### Data segment
┌────────

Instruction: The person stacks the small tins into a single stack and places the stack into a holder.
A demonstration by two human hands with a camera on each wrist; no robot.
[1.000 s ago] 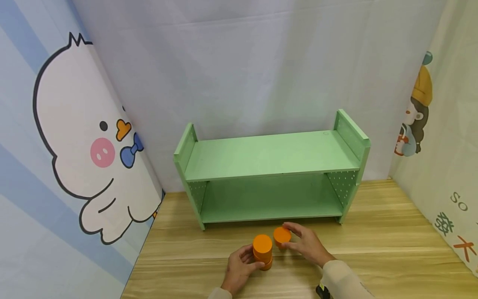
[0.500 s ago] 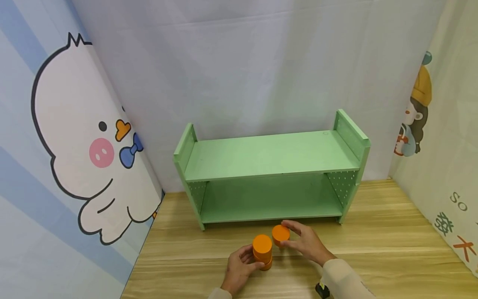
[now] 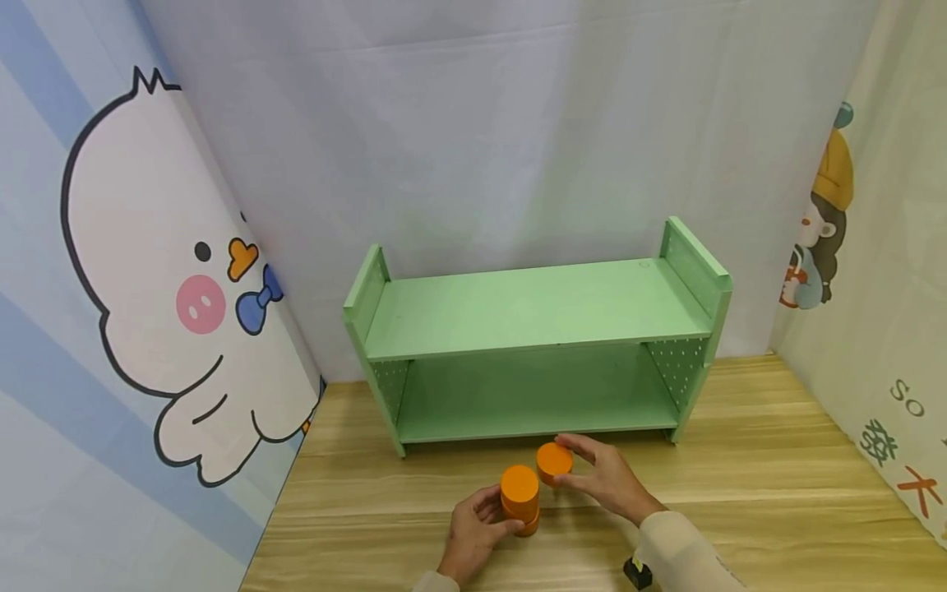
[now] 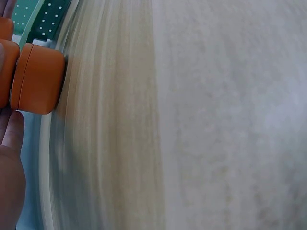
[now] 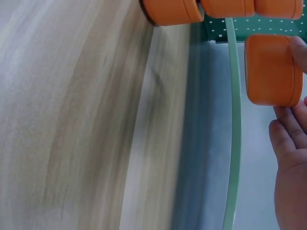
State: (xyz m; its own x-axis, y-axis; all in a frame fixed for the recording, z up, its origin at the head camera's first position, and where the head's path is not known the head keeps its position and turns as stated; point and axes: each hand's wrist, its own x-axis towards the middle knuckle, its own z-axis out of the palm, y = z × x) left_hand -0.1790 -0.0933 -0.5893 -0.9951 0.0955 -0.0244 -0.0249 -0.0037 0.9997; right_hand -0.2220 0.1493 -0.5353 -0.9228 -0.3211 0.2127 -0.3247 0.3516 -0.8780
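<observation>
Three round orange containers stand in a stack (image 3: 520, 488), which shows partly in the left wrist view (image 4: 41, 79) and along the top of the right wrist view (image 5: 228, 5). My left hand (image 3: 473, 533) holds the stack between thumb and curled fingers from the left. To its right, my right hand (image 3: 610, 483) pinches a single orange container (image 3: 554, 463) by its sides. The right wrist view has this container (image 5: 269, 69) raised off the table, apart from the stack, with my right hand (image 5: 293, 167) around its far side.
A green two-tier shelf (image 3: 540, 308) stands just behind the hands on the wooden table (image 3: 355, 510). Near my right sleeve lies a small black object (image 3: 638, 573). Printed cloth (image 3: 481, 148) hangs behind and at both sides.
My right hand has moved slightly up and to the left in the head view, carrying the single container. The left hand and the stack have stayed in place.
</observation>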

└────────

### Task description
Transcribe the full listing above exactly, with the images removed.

### The completed task
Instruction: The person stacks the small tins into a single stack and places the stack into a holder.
A demonstration by two human hands with a camera on each wrist; no robot.
[1.000 s ago] 
[0.500 s ago] 
[now] 
[now] 
[now] 
State: (xyz m; its own x-axis, y-axis; all in a frame fixed for the recording, z up, its origin at the head camera's first position, and where the head's path is not known the head keeps its position and turns as stated; point and axes: each hand's wrist, its own x-axis towards the middle knuckle, its own z-axis out of the palm, y = z × x) left_hand -0.1790 -0.0933 -0.5893 -0.9951 0.0955 -0.0244 -0.0249 -0.0037 0.9997; right_hand -0.2220 0.1493 -0.5353 -0.9228 -0.3211 0.2127 -0.3247 0.3516 -0.8780
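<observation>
Three round orange containers stand in a stack (image 3: 520, 488), which shows partly in the left wrist view (image 4: 41, 79) and along the top of the right wrist view (image 5: 228, 5). My left hand (image 3: 473, 533) holds the stack between thumb and curled fingers from the left. To its right, my right hand (image 3: 610, 483) pinches a single orange container (image 3: 554, 463) by its sides. The right wrist view has this container (image 5: 269, 69) raised off the table, apart from the stack, with my right hand (image 5: 293, 167) around its far side.
A green two-tier shelf (image 3: 540, 308) stands just behind the hands on the wooden table (image 3: 355, 510). Near my right sleeve lies a small black object (image 3: 638, 573). Printed cloth (image 3: 481, 148) hangs behind and at both sides.
My right hand has moved slightly up and to the left in the head view, carrying the single container. The left hand and the stack have stayed in place.
</observation>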

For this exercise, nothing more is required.